How Much Force Does It Take to Get a Concussion?

A concussion is a mild traumatic brain injury resulting from a forceful bump, blow, or jolt to the head or body. This impact causes the brain to move rapidly inside the skull, disrupting normal chemical and metabolic processes. The force needed to cause injury varies widely based on the type of impact and the individual involved.

Quantifying Impact: Understanding G-Force

Scientists measure head impact severity using linear acceleration, or G-force. G-force quantifies acceleration relative to Earth’s gravity, where one G is the standard acceleration due to gravity.

In traumatic brain injury research, G-force measures the straight-line change in the head’s speed upon impact. Specialized sensors capture this measurement, recording the peak linear force transmitted to the head’s center of gravity.

Linear acceleration causes the brain to slam against the inside of the skull, such as a forward-backward motion. This force is distinct from rotational forces, which involve twisting of the head. G-force provides a standardized measure for comparing impact severity.

The magnitude of G-force alone does not fully predict injury, as the duration of the impact also plays a role. Research models, such as the Head Injury Criterion, integrate both the magnitude of acceleration and the time over which it occurs to estimate injury risk.

Typical Concussion Thresholds

Research has established general ranges of linear acceleration where concussions typically occur, though these are statistical averages, not absolute limits. For adult athletes, concussions are often associated with impacts between 70 G’s and 120 G’s. Impacts below 60 G’s are generally classified as subconcussive, meaning they do not produce immediate symptoms.

Analysis of motorsports crashes showed a mean peak G-force of 79.6 in injured drivers, compared to 50.6 G’s for those who were not. This demonstrates an association between higher G-force and injury risk above the 50 G threshold. However, studies show that many impacts exceeding 70 G’s in football players did not result in a diagnosed concussion.

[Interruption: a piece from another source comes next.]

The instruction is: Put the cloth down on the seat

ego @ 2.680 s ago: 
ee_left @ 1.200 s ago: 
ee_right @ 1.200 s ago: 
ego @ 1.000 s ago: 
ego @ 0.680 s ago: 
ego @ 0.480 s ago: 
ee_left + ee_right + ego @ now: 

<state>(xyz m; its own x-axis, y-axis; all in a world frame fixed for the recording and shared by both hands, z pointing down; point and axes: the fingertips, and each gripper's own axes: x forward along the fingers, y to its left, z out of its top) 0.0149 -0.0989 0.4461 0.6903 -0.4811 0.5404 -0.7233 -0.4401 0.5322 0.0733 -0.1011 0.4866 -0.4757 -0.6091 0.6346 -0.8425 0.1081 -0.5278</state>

The wide range of force required highlights that these numbers are population-based risk indicators, not definitive lines for any single individual. The threshold for children and adolescents appears lower than in adults, reflecting the vulnerability of the developing brain.

Rotational Acceleration

While linear G-force measures straight-line impact, rotational acceleration is often considered a more damaging mechanism of injury. It describes the rapid, uncontrolled turning or twisting motion of the head, typically resulting from a glancing blow. This motion is measured in radians per second squared.

The brain is suspended in cerebrospinal fluid and lags behind the skull’s rapid rotation. This differential movement creates significant shear forces, especially where tissues of different densities meet. The resulting strain stretches and tears the long nerve fibers known as axons.

This deep-tissue injury is known as Diffuse Axonal Injury (DAI), which disrupts communication pathways. Because rotational force deforms the brain’s internal structure, it is often considered more detrimental than linear force, which primarily causes contusions. Rotational motion can occur even without a direct blow, such as in whiplash.

Concussions in adult athletes are often associated with rotational acceleration values ranging from 4,500 to 6,000 radians per second squared. The severity of the force is influenced by the point of impact; hits to the side of the head or jaw produce significantly higher rotational acceleration than impacts to the front.

Factors Influencing Individual Vulnerability

The absence of a fixed force threshold is due to biological and circumstantial factors modifying vulnerability. Age is a significant factor; developing brains of children and adolescents are more susceptible to injury. Older adults also face increased risk due to age-related changes.

Neck musculature plays a protective role by resisting the rapid motion of the head following an impact. Stronger neck muscles help stabilize the head, reducing whiplash and subsequent rotational acceleration transmitted to the brain.

A history of previous concussions significantly lowers the force threshold required for a subsequent injury. Multiple brain injuries leave the brain in a more vulnerable state, making it easier to sustain another concussion. The location of the impact also influences the outcome, as blows to the temporal region or jaw maximize rotational forces.

Circumstantial factors like fatigue and overall health affect tolerance to impact. Poor sleep, dehydration, and physical exhaustion can impair the brain’s ability to cope with trauma and contribute to a reduced injury threshold.